As Finance Goes Digital in Norway, Are Banks Keeping Up?
Located in Northern Europe, Norway is at a digital crossroad when it comes to finance. Like many of its Nordic neighbors, its people are rapidly adopting new ways to pay for everyday purchases at the local coffee shop and supermarket. Competition is heating up in the mobile payments space, with newcomers MobilePay and Vipps vying for the attention of Norwegian consumers. Also, Norway is home to payment innovators such as the startup Zwipe, which recently partnered with MasterCard to launch a credit card that features a built-in fingerprint scanner to add greater security for contactless card transactions.
How Banks Are Driving Digital Change
Banks in Norway have been leading the digital charge with their foray into the payments space. As previously mentioned, there is fierce competition between mobile payment platforms MobilePay and Vipps, and both of these services are spearheaded by major Norwegian banks, Danske Bank and DNB respectively.
Both MobilePay and Vipps are bank agnostic, allowing customers of any Norwegian bank to use them. After downloading the app, users need to link a payment card, bank account, Norwegian mobile number, and their national identity number to use the service.
“For the first time, Norwegian consumers will be able to pay for items with their mobile phone, irrespective of who they bank with and which smartphone they have,” said Danske Bank’s Sten Vidar Ernestussen, who is leading the MobilePay launch in Norway.
However, not all parts of Norway’s financial system have been keeping up with the times.
Banks Have Fallen Behind with Key Infrastructure
Despite all of the progress that Norwegian banks are making with improving access to easier payments using mobile phones, there is still considerable work to be done behind the scenes to support these efforts. Ben Robinson, chief strategy and marketing officer at banking technology company Temenos, points out the need for change within banks.
“Banks can only provide the level of digital experience that the back office system enables,” said Robinson. “Providing the compelling, personalized digital experience that customers expect requires banks to have real-time capabilities such as offers and rich data where every transaction informs the next transaction.”
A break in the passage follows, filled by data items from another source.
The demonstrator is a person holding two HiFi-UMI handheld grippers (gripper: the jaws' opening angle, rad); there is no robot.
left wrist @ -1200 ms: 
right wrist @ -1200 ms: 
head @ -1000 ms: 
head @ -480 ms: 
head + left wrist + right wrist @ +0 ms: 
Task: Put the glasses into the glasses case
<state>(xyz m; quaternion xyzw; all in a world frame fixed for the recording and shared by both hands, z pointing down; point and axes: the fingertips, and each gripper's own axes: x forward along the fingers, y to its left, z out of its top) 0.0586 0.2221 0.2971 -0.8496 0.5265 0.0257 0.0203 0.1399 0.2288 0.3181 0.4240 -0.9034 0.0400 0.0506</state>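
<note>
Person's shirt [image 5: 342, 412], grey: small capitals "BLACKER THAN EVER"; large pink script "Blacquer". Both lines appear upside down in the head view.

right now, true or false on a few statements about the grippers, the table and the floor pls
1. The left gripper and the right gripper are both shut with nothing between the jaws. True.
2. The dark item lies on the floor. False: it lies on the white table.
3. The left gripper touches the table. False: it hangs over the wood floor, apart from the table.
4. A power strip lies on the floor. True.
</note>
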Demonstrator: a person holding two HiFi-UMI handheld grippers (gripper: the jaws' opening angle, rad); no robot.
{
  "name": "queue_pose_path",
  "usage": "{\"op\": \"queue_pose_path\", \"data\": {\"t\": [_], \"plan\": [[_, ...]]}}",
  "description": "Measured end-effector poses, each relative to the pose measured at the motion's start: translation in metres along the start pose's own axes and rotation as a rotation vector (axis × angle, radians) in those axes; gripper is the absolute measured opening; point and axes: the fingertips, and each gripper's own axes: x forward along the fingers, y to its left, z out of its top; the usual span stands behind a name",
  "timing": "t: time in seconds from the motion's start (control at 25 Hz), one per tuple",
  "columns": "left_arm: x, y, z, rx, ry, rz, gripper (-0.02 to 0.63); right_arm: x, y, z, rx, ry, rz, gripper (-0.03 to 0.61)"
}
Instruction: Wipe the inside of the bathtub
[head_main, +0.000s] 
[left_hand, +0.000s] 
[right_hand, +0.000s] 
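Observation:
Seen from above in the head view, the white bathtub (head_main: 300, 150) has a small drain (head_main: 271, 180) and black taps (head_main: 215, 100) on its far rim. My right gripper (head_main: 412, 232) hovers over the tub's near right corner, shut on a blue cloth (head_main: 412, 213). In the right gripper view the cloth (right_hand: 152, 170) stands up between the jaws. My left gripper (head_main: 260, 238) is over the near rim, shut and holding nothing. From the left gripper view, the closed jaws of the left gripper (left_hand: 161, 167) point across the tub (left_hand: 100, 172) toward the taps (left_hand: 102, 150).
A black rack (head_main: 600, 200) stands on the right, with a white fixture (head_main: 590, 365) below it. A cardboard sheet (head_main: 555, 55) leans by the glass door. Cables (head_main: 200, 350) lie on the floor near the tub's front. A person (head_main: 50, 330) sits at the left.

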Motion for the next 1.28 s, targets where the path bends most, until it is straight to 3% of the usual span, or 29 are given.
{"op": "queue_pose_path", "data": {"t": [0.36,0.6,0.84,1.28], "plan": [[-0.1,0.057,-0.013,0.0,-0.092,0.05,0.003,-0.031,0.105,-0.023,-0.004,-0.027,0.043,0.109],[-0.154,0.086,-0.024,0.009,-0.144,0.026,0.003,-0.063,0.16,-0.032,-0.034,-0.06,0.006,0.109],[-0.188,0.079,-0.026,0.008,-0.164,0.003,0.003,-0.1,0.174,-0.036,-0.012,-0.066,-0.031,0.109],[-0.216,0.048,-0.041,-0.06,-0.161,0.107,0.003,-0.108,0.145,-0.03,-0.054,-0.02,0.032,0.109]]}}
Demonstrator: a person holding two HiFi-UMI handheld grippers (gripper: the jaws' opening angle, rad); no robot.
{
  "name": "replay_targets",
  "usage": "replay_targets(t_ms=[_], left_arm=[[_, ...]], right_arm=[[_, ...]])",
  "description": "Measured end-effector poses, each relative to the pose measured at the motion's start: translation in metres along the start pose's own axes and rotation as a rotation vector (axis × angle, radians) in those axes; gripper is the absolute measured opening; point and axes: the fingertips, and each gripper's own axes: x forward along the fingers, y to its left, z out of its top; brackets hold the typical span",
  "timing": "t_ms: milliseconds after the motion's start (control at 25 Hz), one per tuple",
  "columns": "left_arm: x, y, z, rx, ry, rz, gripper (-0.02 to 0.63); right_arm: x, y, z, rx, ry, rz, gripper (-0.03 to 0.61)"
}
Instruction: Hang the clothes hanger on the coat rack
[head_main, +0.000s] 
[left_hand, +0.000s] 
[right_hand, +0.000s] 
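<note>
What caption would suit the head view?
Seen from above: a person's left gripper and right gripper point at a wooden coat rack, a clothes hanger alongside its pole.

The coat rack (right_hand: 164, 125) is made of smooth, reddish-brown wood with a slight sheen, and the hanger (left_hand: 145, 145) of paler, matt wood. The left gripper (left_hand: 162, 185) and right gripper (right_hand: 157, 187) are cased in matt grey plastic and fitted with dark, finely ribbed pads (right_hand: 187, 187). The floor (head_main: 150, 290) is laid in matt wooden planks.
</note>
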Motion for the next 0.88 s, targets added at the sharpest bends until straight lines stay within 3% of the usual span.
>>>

Like most of the industrialized world, Norway’s banks are lagging behind in terms of their IT infrastructure. Most Norwegian banks have relied on the same core IT platform for several decades. In 2011, a hardware problem with the banking system affected 200,000 transactions, impacting thousands of customers during the busy Easter shopping season. Another similar outage in 2013 resulted in one of Norway’s major banks to sever its long-standing business relationship with its service provider in favor of a different company.
What Lies Ahead for Norway’s Banks
After years of resistance to change, it appears that some banks are finally having a change of heart. Nordea, which operates in eight home markets including Norway, recently announced a partnership with Temenos and consulting firm Accenture to replace its core IT systems in order to ensure that it can meet the present and future needs of its 11 million clients.
“The migration to the new platform will be done gradually over the next four to five years,” said Jukka Salonen, head of group simplification at Nordea. “Along with simplified processes and products, the new platform will provide the framework for an end-to-end digital business model, improving our operational agility and delivering the benefits of scale.”
With a relatively small population of 5 million, banks in Norway can be very agile in terms of making changes. This being said, there will still be a considerable amount of work that lies ahead in order to fully modernize the antiquated systems currently in use. Nonetheless, as consumers demand continues the push for more efficient and personalized financial services, banks cannot afford to stick with the status quo any longer at the risk of losing customers to more digital offerings from their competitors.
What do you think is the best approach to bring banks into the digital age?